WHAT YOU WILL DO => Everything from the line that holds "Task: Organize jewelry" through the end of the listing below must be retyped word for word, without any pictures.

GIVEN MATERIAL =>
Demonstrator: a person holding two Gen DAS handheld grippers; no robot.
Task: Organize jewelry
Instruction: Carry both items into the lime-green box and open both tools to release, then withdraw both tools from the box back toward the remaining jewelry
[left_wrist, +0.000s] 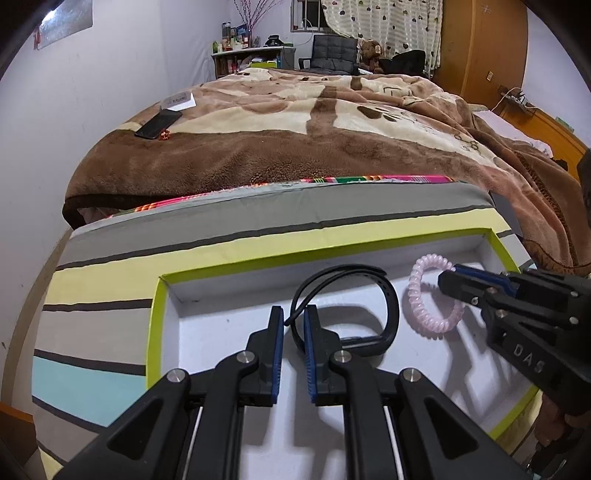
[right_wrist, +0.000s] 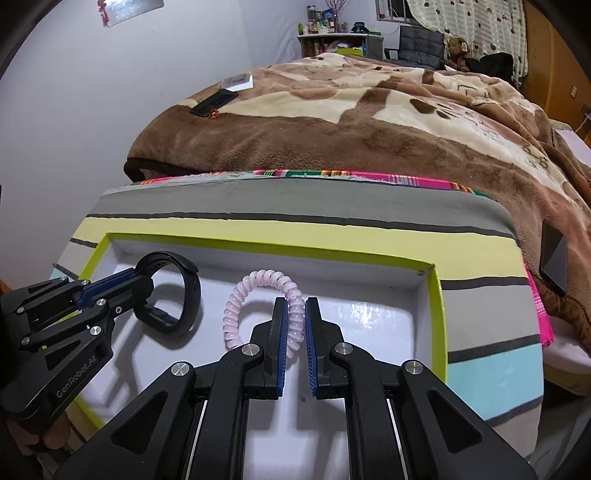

SOLUTION FOR THIS TASK =>
Task: Organize jewelry
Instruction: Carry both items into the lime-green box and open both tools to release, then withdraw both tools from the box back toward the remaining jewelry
[left_wrist, +0.000s] 
[right_wrist, +0.000s] 

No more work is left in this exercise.